**Work request**:
Please return every line of the records below that holds the word "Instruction".
### Raw data ###
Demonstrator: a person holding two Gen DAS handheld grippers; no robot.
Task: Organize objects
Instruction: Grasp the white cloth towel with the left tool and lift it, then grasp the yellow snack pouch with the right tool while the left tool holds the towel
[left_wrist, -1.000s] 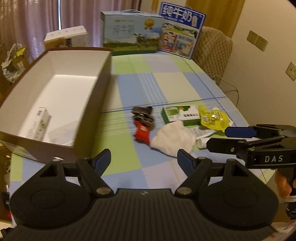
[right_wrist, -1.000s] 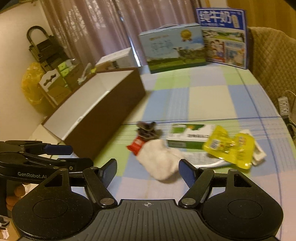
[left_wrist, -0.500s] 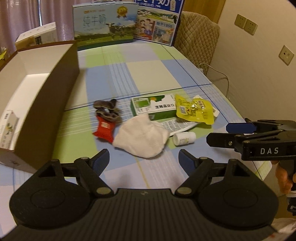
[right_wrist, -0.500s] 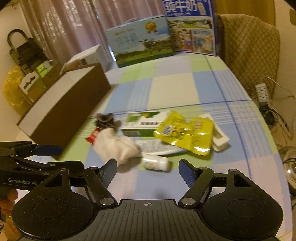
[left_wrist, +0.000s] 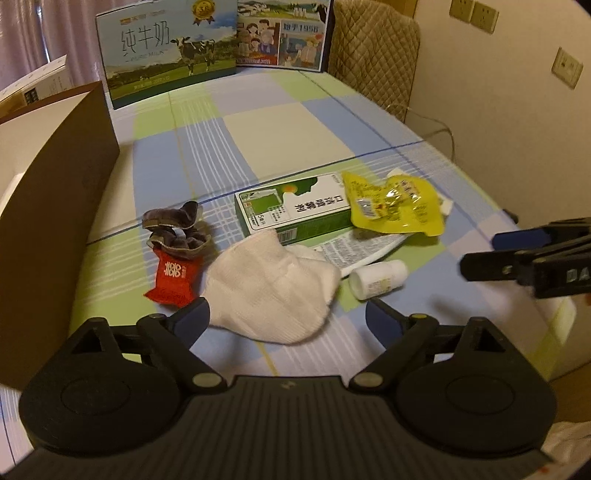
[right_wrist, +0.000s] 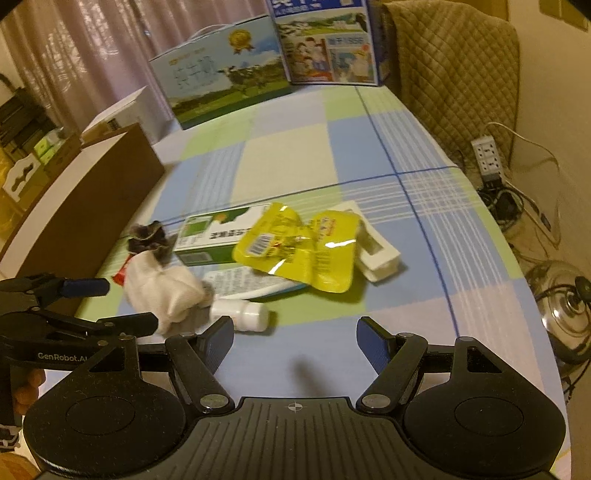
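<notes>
A pile lies mid-table: a white sock, a red packet, a grey-brown scrunchie, a green-white box, a yellow pouch, a small white bottle and a white tube. My left gripper is open and empty, just short of the sock. My right gripper is open and empty, just short of the bottle. The pouch and a white tray insert lie beyond it.
A brown cardboard box with a white inside stands at the left. Two milk cartons stand at the table's far end. A quilted chair and a power strip are at the right, past the table edge.
Both grippers have moved forward and right toward the pile. The sock now lies just ahead of the left fingers and the bottle just ahead of the right ones. The cardboard box has slid out to the left.
</notes>
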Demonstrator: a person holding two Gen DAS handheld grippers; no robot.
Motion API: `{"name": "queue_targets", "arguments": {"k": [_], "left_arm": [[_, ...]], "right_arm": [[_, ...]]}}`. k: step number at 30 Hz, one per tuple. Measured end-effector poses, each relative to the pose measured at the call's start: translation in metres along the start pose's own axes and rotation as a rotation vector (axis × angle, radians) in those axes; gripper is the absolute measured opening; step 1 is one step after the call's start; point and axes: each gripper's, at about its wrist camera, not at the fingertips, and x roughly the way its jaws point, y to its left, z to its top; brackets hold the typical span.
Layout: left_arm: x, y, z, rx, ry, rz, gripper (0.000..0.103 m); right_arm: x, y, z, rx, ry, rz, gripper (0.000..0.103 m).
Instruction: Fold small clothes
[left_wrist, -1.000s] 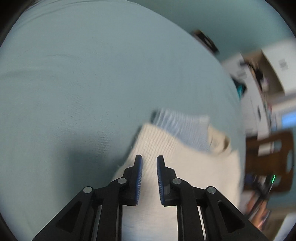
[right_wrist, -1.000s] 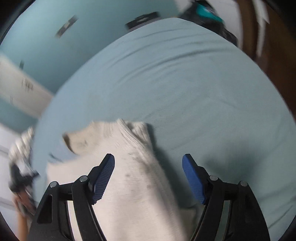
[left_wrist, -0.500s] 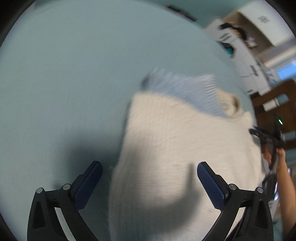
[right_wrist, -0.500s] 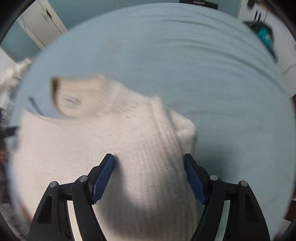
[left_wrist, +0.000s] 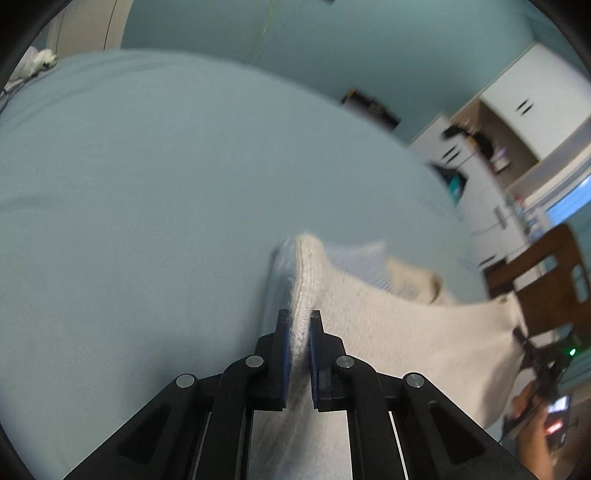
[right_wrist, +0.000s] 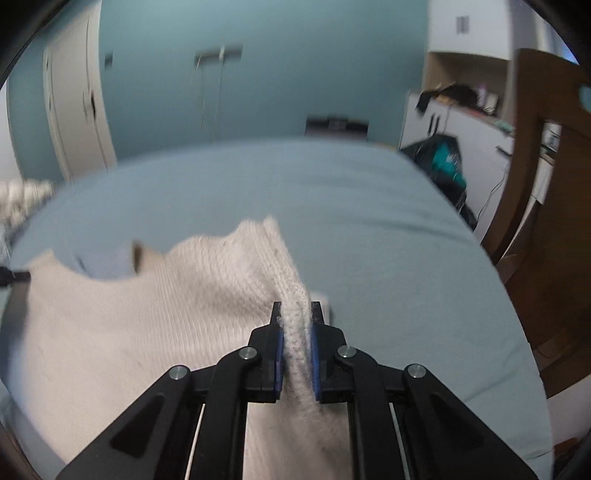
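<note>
A cream knitted sweater (left_wrist: 399, 325) lies on a pale blue bed sheet (left_wrist: 147, 206), stretched between my two grippers. My left gripper (left_wrist: 300, 317) is shut on its left edge, where a light blue striped garment (left_wrist: 364, 258) shows underneath. My right gripper (right_wrist: 297, 308) is shut on the sweater's (right_wrist: 147, 302) right ribbed edge, lifted a little off the sheet (right_wrist: 388, 229). The right gripper also shows at the far right of the left wrist view (left_wrist: 535, 354).
A wooden chair (right_wrist: 546, 206) stands right of the bed. White cabinets (left_wrist: 517, 122) and a dark bag (right_wrist: 443, 162) are beyond the bed's far right corner. A white wardrobe (right_wrist: 74, 99) stands at the far left. A bundle of white cloth (left_wrist: 37, 62) lies at the bed's far left.
Both grippers were open over the sweater half a second ago. Both have now closed on its opposite side edges and raised them, and the views have tilted up toward the room.
</note>
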Motion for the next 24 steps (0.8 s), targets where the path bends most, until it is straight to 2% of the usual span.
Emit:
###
**Exercise response**:
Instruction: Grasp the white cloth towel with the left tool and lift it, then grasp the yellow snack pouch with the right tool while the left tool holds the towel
Instruction: Fold small clothes

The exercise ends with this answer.